### WHAT YOU WILL DO
For the entries below, repeat exactly each line starting with the one that contains "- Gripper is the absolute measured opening" and going on through the one that contains "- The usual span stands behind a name", and no others.

INPUT MATERIAL section start

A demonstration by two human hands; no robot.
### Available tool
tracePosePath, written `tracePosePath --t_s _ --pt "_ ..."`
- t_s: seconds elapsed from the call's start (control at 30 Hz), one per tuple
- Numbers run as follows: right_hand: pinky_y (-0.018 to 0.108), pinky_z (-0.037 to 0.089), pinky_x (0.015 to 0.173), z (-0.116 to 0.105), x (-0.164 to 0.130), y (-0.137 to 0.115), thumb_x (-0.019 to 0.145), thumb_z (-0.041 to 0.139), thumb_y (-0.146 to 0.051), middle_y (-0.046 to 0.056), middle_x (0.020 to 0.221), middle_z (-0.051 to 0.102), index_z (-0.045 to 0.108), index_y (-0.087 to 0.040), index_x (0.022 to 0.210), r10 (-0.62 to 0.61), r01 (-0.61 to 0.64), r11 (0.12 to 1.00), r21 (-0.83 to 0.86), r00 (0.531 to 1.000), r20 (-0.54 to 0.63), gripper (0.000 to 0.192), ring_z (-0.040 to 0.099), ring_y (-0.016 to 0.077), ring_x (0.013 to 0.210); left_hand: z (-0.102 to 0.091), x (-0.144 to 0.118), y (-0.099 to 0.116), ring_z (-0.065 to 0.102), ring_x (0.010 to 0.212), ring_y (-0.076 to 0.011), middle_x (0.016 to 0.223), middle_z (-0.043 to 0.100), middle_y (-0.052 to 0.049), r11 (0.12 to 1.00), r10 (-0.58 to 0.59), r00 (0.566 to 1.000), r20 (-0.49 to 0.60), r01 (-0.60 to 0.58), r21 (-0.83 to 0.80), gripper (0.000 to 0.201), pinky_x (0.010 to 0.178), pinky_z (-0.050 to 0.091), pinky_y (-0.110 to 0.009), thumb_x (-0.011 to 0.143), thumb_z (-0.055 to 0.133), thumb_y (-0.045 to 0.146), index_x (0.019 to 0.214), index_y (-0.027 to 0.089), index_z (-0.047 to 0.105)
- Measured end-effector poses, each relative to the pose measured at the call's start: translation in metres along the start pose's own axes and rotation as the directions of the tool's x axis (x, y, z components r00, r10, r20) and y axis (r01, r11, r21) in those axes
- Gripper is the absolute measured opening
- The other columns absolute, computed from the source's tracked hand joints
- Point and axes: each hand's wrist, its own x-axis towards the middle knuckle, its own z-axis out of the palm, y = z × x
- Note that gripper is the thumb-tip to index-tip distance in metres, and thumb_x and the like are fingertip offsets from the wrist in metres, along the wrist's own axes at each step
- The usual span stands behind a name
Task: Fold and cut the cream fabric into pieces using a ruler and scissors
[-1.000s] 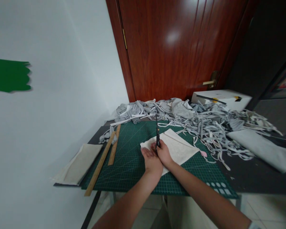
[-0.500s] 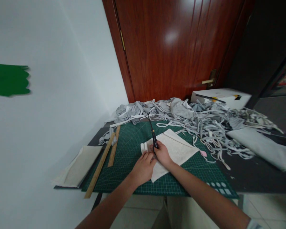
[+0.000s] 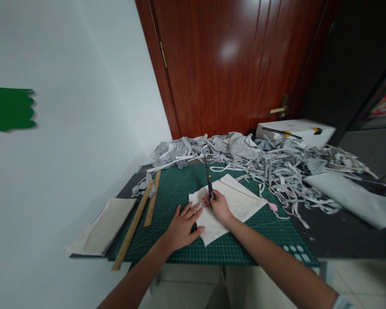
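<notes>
We work on a wide green gridded cutting mat (image 3: 172, 193), a tangled heap of grey and white fabric strips (image 3: 263, 159) along its far side. A flat cream cloth (image 3: 238, 199) lies on the mat. Our left hand (image 3: 183, 227), spread wide, touches the cloth's left edge; our right hand (image 3: 220, 207) grips slim black-handled scissors (image 3: 209, 180) over it. A small pink scrap (image 3: 272, 207) sits at its right corner.

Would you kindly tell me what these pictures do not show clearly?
Black scissors: head view, handles partly hidden by the right hand.
Central cream cloth: head view, partly covered by the left hand.
Any markings on the wooden strips: head view, too small.
Green patch: head view, cut off by left edge.
</notes>
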Motion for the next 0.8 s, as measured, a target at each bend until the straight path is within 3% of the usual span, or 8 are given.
tracePosePath --t_s 0.17,0.27,0.4,0.63,0.73,0.8 --pt "0.028 0.048 0.051 0.002 -0.002 -0.004 0.071 0.051 -0.03 -0.001 0.065 0.06 0.052 -0.023 0.074 0.023 -0.023 1.0 0.013 1.0 0.007 0.007 0.057 0.0166 0.055 -0.003 -0.007 0.006 0.026 0.137 -0.0343 0.148 0.038 -0.01 0.994 -0.05 0.993 -0.11 0.06 0.087 0.054 0.109 0.016 -0.063 0.089 0.049 0.047 0.136 0.021 0.047" --pt "0.028 0.048 0.052 0.001 -0.003 -0.005 0.07 0.051 -0.029 -0.001 0.064 0.06 0.053 -0.023 0.072 0.017 -0.017 1.0 -0.008 1.0 0.016 0.007 0.056 0.0166 0.055 -0.01 -0.004 0.013 0.023 0.139 -0.0322 0.148 0.037 -0.01 0.993 0.033 0.991 -0.127 -0.019 0.113 0.051 0.112 0.013 -0.058 0.09 0.048 0.043 0.134 0.017 0.049" --pt "0.027 0.047 0.054 0.0 -0.002 -0.004 0.069 0.051 -0.026 -0.001 0.062 0.06 0.054 -0.023 0.07 0.0 0.001 0.999 -0.047 1.0 0.014 0.005 0.056 0.0163 0.056 -0.015 0.001 0.018 0.031 0.136 -0.0265 0.142 0.046 -0.01 0.983 0.163 0.983 -0.09 -0.154 0.1 0.044 0.115 0.013 -0.05 0.092 0.044 0.032 0.133 0.016 0.05" --pt "0.025 0.042 0.044 0.001 -0.003 -0.006 0.069 0.048 -0.024 -0.002 0.058 0.059 0.054 -0.022 0.067 0.005 -0.004 0.999 -0.043 0.999 0.035 0.007 0.051 0.0138 0.045 -0.006 0.002 0.014 0.048 0.126 -0.0224 0.13 0.058 -0.012 0.948 0.316 0.947 -0.063 -0.312 0.063 0.037 0.112 0.028 -0.042 0.093 0.038 0.021 0.123 0.012 0.058" --pt "0.024 0.037 0.04 0.002 -0.003 -0.007 0.068 0.048 -0.024 -0.002 0.057 0.058 0.053 -0.023 0.066 0.017 -0.016 0.999 -0.042 0.999 0.042 0.006 0.047 0.0127 0.041 -0.003 0.0 0.012 0.05 0.123 -0.0213 0.131 0.057 -0.012 0.938 0.345 0.935 -0.074 -0.342 0.052 0.036 0.111 0.032 -0.039 0.093 0.038 0.018 0.121 0.012 0.06" --pt "0.024 0.035 0.039 0.002 -0.003 -0.006 0.068 0.048 -0.024 -0.003 0.055 0.057 0.054 -0.023 0.066 0.025 -0.023 0.999 -0.04 0.999 0.047 0.006 0.045 0.0125 0.039 -0.002 -0.004 0.011 0.051 0.123 -0.0212 0.13 0.058 -0.011 0.952 0.306 0.948 -0.081 -0.304 0.044 0.035 0.111 0.031 -0.041 0.094 0.038 0.021 0.122 0.015 0.06"
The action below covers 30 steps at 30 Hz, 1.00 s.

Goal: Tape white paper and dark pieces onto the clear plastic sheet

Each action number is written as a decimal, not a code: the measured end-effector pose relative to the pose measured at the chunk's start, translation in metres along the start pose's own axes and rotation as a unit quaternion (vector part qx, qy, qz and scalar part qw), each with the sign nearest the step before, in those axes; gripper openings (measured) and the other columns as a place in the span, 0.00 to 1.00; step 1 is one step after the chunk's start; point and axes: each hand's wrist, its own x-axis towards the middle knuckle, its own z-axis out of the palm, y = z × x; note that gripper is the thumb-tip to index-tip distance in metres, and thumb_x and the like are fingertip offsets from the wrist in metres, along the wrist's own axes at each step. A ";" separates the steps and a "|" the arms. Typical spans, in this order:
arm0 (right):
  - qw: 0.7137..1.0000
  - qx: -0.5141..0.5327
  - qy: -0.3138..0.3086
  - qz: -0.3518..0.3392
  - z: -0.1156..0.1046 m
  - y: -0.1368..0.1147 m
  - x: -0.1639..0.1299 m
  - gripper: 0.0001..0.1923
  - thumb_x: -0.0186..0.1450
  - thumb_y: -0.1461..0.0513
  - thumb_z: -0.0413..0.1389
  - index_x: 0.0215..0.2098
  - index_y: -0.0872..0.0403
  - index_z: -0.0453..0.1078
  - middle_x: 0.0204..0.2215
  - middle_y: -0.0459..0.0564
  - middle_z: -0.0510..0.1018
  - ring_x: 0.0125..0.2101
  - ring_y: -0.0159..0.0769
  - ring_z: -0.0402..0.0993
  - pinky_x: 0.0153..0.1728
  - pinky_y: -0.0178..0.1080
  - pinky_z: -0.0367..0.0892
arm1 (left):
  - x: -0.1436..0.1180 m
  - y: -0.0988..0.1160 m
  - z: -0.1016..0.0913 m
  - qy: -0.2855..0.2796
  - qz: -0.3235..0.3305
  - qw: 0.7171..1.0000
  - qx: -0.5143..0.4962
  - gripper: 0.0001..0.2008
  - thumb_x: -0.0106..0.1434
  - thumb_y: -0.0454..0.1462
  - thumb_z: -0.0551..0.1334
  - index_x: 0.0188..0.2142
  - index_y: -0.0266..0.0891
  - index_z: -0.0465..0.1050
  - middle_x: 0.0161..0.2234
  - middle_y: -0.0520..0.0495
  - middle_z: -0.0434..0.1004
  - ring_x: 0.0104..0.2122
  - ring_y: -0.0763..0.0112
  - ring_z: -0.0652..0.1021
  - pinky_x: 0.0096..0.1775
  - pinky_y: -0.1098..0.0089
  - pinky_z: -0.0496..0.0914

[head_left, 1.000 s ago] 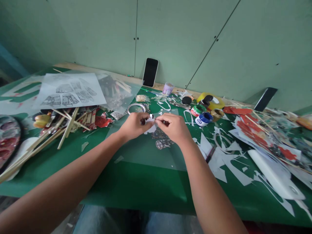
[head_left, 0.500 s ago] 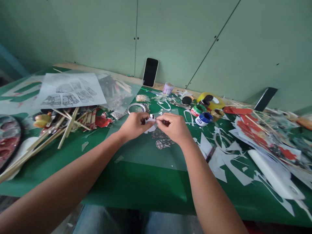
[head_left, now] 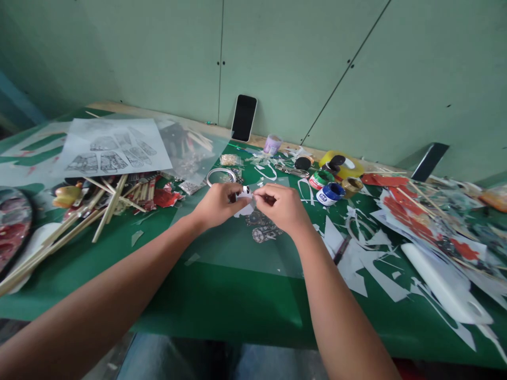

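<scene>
At the middle of the table my left hand (head_left: 217, 203) pinches a small white piece with a dark patch (head_left: 246, 189) between thumb and fingers. My right hand (head_left: 282, 206) is closed in a pinch right beside it, its fingertips at the white piece's edge; whatever they grip is too small to make out. Under both hands lies a clear plastic sheet (head_left: 229, 253). Patterned black-and-grey cutouts (head_left: 264, 230) rest on it, partly covered by my right hand. A silver ring-shaped coil (head_left: 221, 176) lies just behind my left hand.
Paint jars (head_left: 330, 194) and a yellow tape roll (head_left: 348, 163) stand behind my right hand. White paper scraps (head_left: 376, 269) and a white-handled tool (head_left: 443, 287) lie right. Wooden sticks (head_left: 113, 203), a printed sheet (head_left: 119, 148) and a palette (head_left: 16, 227) are left. A phone (head_left: 244, 118) leans on the wall.
Both hands keep almost the same pose around the small white piece. The whole view has shifted very slightly.
</scene>
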 end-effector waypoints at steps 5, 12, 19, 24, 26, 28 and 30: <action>0.992 -0.011 0.112 0.062 -0.001 0.003 0.000 0.06 0.60 0.62 0.52 0.27 0.53 0.69 0.20 0.43 0.70 0.21 0.29 0.62 0.25 0.34 0.57 | 0.002 -0.002 0.001 0.002 -0.027 0.997 -0.075 0.14 0.60 0.44 0.59 0.24 0.37 0.64 0.22 0.54 0.61 0.24 0.75 0.63 0.28 0.72 0.56; 0.941 -0.070 0.258 0.209 -0.009 0.019 0.004 0.04 0.61 0.61 0.51 0.29 0.52 0.65 0.22 0.45 0.68 0.22 0.32 0.60 0.26 0.36 0.54 | 0.003 -0.003 -0.001 0.007 -0.049 0.985 -0.164 0.14 0.61 0.44 0.60 0.25 0.37 0.64 0.22 0.53 0.61 0.23 0.76 0.64 0.27 0.72 0.57; 0.962 0.183 0.053 0.196 0.009 0.004 0.005 0.16 0.61 0.51 0.53 0.24 0.53 0.66 0.19 0.43 0.64 0.21 0.30 0.58 0.25 0.35 0.54 | 0.006 -0.006 0.002 0.010 -0.059 0.960 -0.273 0.14 0.58 0.45 0.62 0.27 0.37 0.65 0.23 0.52 0.65 0.23 0.75 0.67 0.27 0.72 0.61; 0.962 0.207 0.029 0.174 0.015 -0.003 0.005 0.15 0.58 0.53 0.57 0.20 0.53 0.61 0.17 0.40 0.61 0.20 0.27 0.54 0.24 0.35 0.51 | 0.006 -0.006 0.004 0.020 -0.070 0.954 -0.291 0.16 0.56 0.47 0.65 0.27 0.36 0.67 0.22 0.53 0.65 0.22 0.76 0.66 0.25 0.73 0.60; 0.964 0.207 0.028 0.167 0.015 -0.003 0.005 0.15 0.58 0.54 0.57 0.20 0.53 0.60 0.18 0.40 0.60 0.21 0.27 0.54 0.24 0.35 0.51 | 0.006 -0.005 0.004 0.028 -0.083 0.955 -0.283 0.17 0.55 0.48 0.66 0.26 0.36 0.67 0.21 0.53 0.65 0.21 0.77 0.65 0.25 0.73 0.59; 0.965 0.205 0.026 0.162 0.015 -0.003 0.005 0.15 0.58 0.54 0.57 0.21 0.53 0.61 0.18 0.40 0.61 0.21 0.27 0.55 0.24 0.34 0.52 | 0.007 -0.003 0.005 0.032 -0.097 0.954 -0.282 0.18 0.54 0.49 0.67 0.25 0.36 0.67 0.21 0.53 0.65 0.21 0.77 0.65 0.24 0.73 0.59; 0.964 0.207 0.025 0.164 0.014 -0.002 0.005 0.14 0.58 0.54 0.57 0.21 0.53 0.61 0.18 0.40 0.61 0.20 0.27 0.55 0.24 0.34 0.52 | 0.007 -0.001 0.004 0.026 -0.103 0.951 -0.289 0.19 0.54 0.50 0.66 0.25 0.35 0.68 0.21 0.53 0.65 0.21 0.77 0.66 0.24 0.73 0.60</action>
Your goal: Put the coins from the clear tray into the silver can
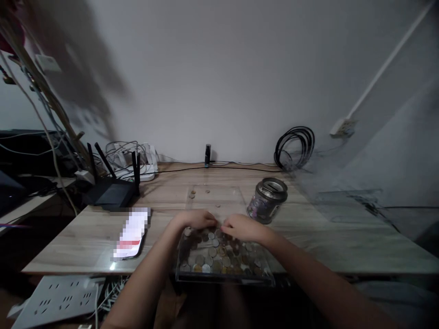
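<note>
A clear plastic box (180,269) lies at the front edge of the desk, its bottom strewn with many silver and brass-coloured coins (212,252). Over its back part my left hand (200,219) reaches in from the left, fingers bent together and tips down at the coins. My right hand (242,227) mirrors it from the right, thumb and fingers drawn together. The fingertips nearly meet; whatever lies between them is too small to make out. Behind the hands, a clear flat panel (229,194) carries a few coins. A metal coin bank tin (267,201) with a slotted top stands to the right.
On the left lie a phone (132,233) with a lit screen and a black router (111,189) with antennas. A small dark bottle (207,155) stands by the wall near a coiled black cable (295,146). Below the desk's left edge is a white power strip (63,297).
</note>
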The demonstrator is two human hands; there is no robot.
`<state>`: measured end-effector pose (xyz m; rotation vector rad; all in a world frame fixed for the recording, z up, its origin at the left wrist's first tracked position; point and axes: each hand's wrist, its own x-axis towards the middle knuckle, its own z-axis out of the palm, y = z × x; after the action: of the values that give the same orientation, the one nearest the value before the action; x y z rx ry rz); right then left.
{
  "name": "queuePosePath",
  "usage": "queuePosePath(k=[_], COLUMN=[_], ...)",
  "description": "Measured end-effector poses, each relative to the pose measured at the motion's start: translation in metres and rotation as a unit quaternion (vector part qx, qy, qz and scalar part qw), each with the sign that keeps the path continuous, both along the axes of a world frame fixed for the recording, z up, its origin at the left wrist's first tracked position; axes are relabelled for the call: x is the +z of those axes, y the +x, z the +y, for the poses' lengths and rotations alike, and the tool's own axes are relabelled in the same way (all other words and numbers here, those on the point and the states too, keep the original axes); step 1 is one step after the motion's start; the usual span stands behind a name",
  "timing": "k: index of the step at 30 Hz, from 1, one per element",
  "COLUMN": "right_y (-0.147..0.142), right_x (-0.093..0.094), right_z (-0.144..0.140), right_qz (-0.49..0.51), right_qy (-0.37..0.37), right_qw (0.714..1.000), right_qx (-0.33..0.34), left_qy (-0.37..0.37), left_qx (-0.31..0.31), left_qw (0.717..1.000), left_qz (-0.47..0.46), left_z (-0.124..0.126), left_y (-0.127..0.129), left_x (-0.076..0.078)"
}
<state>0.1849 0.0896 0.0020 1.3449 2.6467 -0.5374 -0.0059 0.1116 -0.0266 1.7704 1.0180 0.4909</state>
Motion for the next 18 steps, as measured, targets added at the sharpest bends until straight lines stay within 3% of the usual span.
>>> queuePosePath(k=[2,5,7,10,18], right_y=[0.013,0.021,0.019,0.013,0.008], right_x=[0.002,-0.002,-0.008,-0.016,-0.015], right_z=[-0.003,-0.004,-0.009,-0.022,-0.034], right_qz=[0.05,0.1,0.107,0.098,0.059], right_qy=[-0.022,0.041,0.054,0.019,0.007], right_qw=[0.998,0.994,0.993,0.995,0.998], right_qx=[-0.016,-0.034,-0.007,0.012,-0.034], left_qy=[0.032,0.104,0.125,0.111,0.129], left_qx=[0.007,0.122,0.15,0.109,0.04], left_qw=[0.999,0.986,0.978,0.979,0.963], left_qz=[0.031,0.037,0.072,0.128,0.232], left_z=[-0.011,-0.021,-0.027,-0.038,-0.07], left_y=[0.004,0.016,0.022,0.024,0.02], left_x=[0.005,0.007,0.006,0.004,0.008])
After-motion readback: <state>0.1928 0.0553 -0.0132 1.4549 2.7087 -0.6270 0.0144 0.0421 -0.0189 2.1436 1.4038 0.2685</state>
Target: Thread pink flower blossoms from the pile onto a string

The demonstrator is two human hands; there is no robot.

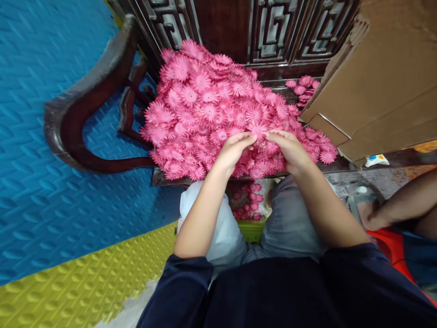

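Note:
A large heap of pink artificial flower heads (208, 111) covers the dark wooden bench in front of me. Above the front of the heap, one pink flower head (258, 130) is held between my two hands. My left hand (236, 148) pinches its left edge with thumb and index finger. On the other side, my right hand (289, 148) grips the right edge in the same way. The petals are spread flat and face up. My lower fingers are partly hidden behind the flower and the hands.
A carved wooden armrest (92, 91) curves out at the left, before a blue padded wall (51, 191). At right stands a cardboard sheet (385, 77), with a few pink flowers (305, 86) beside it. More flowers (251, 200) lie below, between my knees. Another person's arm (403, 200) is at far right.

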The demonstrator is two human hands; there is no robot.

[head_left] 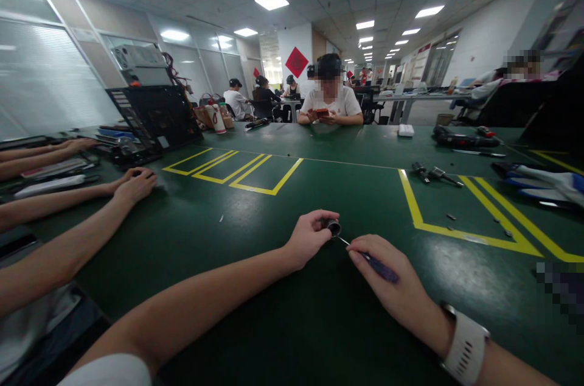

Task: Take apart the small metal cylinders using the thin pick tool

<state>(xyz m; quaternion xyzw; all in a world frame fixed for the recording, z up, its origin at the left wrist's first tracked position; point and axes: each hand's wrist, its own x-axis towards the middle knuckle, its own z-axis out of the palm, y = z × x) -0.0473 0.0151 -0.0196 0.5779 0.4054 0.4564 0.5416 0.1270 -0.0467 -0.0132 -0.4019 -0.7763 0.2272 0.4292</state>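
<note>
My left hand pinches a small dark cylindrical metal part just above the green table. My right hand grips a small screwdriver with a dark purple handle. Its thin shaft points up and left, and its tip meets the part. A white watch strap sits on my right wrist. Both hands are close together near the table's middle front.
A co-worker's arms rest on the table at left. A black open computer case stands at back left. Small tools and screws lie inside yellow floor-tape lines at right. A person sits opposite holding a phone.
</note>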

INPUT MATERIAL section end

### RESPONSE
- Gripper is the absolute measured opening
- The other columns absolute, computed from the source's tracked hand joints
- Point and axes: each hand's wrist, its own x-axis towards the middle knuckle, its own z-axis out of the palm, y = z × x
- Note that gripper is the thumb-tip to index-tip distance in metres, and thumb_x and the like are fingertip offsets from the wrist in metres, along the wrist's own axes at each step
- The usual span stands behind a name

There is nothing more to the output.